If we are unable to pool the data statistically using meta-analysis, we will group the data based on the category that best explores the heterogeneity of studies and makes most sense to the reader (i.e. by interventions, populations, or outcomes). Within each category, we will present the data in tables and narratively summarise the results.
Subgroup analysis and investigation of heterogeneity
Where data are available, we will conduct subgroup analyses to determine the separate evidence within the following subgroups:
learner group (healthcare student, healthcare professional), as the intervention's effects may vary with different populations of healthcare students or professionals;
consumer-delivered intimate examination training delivered as a stand-alone component or part of other training techniques, as the intervention's effects may vary according to the effects of other training received.

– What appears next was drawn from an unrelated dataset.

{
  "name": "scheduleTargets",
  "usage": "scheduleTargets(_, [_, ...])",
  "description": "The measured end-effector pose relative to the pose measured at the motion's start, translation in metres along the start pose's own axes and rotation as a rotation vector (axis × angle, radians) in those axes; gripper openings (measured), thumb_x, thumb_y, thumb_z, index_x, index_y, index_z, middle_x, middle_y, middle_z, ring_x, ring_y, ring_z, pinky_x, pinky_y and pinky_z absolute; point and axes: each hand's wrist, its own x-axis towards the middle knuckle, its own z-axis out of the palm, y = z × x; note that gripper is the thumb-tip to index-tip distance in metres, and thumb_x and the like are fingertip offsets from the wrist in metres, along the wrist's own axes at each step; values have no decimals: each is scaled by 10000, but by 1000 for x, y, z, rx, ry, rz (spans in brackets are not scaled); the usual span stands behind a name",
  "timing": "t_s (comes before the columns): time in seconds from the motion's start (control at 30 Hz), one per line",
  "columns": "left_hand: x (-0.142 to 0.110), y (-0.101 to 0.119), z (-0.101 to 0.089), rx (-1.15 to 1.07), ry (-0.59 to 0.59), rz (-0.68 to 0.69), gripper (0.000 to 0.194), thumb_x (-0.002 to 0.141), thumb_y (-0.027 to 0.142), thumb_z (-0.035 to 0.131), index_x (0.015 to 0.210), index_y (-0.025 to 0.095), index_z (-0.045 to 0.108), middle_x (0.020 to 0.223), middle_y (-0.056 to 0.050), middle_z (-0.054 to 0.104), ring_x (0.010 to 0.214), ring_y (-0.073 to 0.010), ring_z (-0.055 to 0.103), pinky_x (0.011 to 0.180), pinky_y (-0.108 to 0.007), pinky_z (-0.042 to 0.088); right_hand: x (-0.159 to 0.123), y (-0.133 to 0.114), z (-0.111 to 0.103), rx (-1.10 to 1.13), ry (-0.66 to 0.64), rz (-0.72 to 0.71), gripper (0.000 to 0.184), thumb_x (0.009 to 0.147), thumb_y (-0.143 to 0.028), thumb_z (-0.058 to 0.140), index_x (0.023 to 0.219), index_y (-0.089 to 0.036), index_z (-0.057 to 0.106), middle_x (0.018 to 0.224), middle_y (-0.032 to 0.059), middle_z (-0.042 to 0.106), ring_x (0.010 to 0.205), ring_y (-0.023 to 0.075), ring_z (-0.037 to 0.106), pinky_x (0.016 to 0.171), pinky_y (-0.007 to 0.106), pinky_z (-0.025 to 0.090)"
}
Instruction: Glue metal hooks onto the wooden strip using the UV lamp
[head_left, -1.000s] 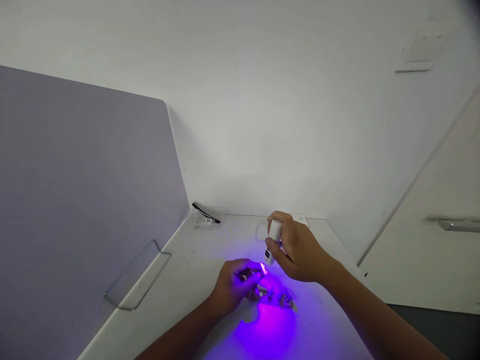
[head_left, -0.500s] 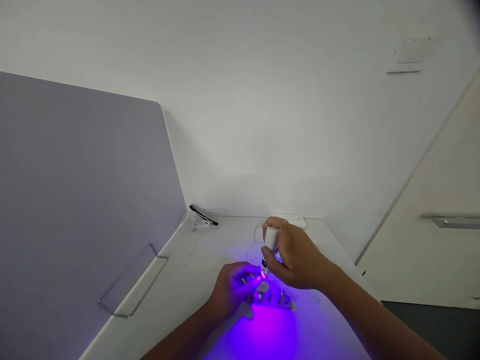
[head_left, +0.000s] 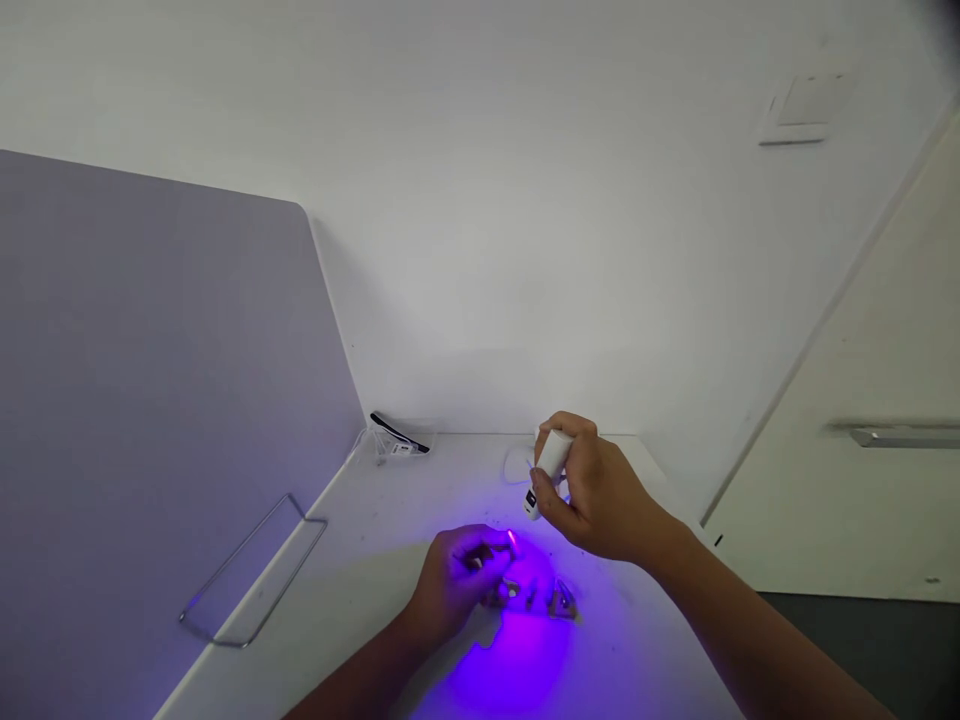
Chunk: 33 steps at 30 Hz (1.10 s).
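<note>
My right hand is wrapped round a white handheld UV lamp with a small dark display. The lamp is tilted, its lower end aimed down toward my left hand, a short gap away. Violet light covers the left fingers, which are curled with thumb and forefinger close together. What they hold, if anything, is hard to make out. A bright pink streak glows at the forefinger's tip. Just beyond and below these fingers lies a small flat card or tray with several little pieces, washed in violet.
Both forearms reach over a white tabletop. At its back left corner sits a clear case with a black strap. A thin cable lies near the wall. A bent metal wire frame stands at the left edge beside a grey panel.
My right hand has lifted the lamp up and slightly right, away from the left fingers, and tilted it more. The violet glow now spreads over more of my left hand. The view has shifted slightly.
</note>
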Motion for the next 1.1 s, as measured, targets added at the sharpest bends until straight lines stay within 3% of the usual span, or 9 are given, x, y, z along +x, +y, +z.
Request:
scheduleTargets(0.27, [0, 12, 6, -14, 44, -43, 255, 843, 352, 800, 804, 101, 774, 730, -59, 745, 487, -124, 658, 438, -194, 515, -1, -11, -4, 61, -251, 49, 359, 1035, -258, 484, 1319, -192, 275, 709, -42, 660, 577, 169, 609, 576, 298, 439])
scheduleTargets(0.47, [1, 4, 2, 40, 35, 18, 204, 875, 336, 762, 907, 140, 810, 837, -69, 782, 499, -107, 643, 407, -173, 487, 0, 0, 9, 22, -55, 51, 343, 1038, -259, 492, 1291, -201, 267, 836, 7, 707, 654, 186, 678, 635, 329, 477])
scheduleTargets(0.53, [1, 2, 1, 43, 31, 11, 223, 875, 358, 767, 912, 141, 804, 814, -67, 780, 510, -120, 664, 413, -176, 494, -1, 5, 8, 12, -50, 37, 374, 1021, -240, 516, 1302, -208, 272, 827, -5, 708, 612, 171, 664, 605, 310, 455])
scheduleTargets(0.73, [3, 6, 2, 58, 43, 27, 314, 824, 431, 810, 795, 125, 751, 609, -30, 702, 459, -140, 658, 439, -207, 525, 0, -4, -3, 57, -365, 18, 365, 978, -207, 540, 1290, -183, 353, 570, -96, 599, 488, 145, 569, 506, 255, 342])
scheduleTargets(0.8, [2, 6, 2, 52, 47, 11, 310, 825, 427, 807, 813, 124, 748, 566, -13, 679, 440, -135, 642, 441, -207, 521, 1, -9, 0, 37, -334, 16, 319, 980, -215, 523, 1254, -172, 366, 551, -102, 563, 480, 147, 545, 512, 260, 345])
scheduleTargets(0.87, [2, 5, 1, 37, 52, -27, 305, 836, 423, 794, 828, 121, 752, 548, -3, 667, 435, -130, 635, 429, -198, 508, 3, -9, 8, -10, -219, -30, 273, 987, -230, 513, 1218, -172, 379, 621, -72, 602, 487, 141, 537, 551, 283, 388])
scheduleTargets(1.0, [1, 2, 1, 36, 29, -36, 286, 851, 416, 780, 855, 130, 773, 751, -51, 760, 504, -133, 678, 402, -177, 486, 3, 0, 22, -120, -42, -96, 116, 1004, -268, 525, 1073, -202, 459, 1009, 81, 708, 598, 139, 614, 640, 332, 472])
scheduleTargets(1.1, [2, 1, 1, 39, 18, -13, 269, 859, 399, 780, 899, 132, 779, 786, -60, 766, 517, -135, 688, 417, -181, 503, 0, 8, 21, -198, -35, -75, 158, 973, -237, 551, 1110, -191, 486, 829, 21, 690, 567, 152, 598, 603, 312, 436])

If we detect substantial heterogeneity, we plan to explore possible explanations in sensitivity analyses. We plan to take any statistical heterogeneity into account when interpreting the results, especially when there is any variation in the direction of effect.
Sensitivity analysis
We will conduct a sensitivity analyses for the primary outcome to determine whether the conclusions would have differed if:
we restrict eligibility to studies at low risk of bias: if we rate an included study at low risk of bias for sequence generation and allocation concealment then we will consider it at low risk of bias for the purposes of the sensitivity analysis;
we adopted a fixed-effect model.
'Summary of findings' table
We will prepare a 'Summary of findings' table to present the results of meta-analysis, based on the methods described in Chapter 11 of the Cochrane Handbook for Systematic Reviews of Interventions (Schünemann 2011). We will present the results of meta-analyses for the major comparisons of the review, for each of the major primary outcomes, including potential harms, as outlined in the 'Types of outcome measures' section. We will provide a source and rationale for each assumed risk cited in the table, and will use the GRADE system to rank the quality of the evidence using the GRADEprofiler (GRADEpro) software (Schünemann 2011). If meta-analysis is not possible, we will present results in a narrative 'Summary of findings' table format, such as that used by Chan 2011. We will assess and report the quality of the evidence using the GRADE system to assess the quality of the evidence for each outcome on each of the following domains: study limitations, consistency, imprecision, indirectness, and publication bias. Two review authors will independently assess the quality of the evidence as implemented and described in the GRADEprofiler (GRADEpro) software (Schünemann 2011).
The protocol and review will receive feedback from at least one consumer referee in addition to a healthcare professional as part of the Cochrane Consumers and Communication Review Group's standard editorial process.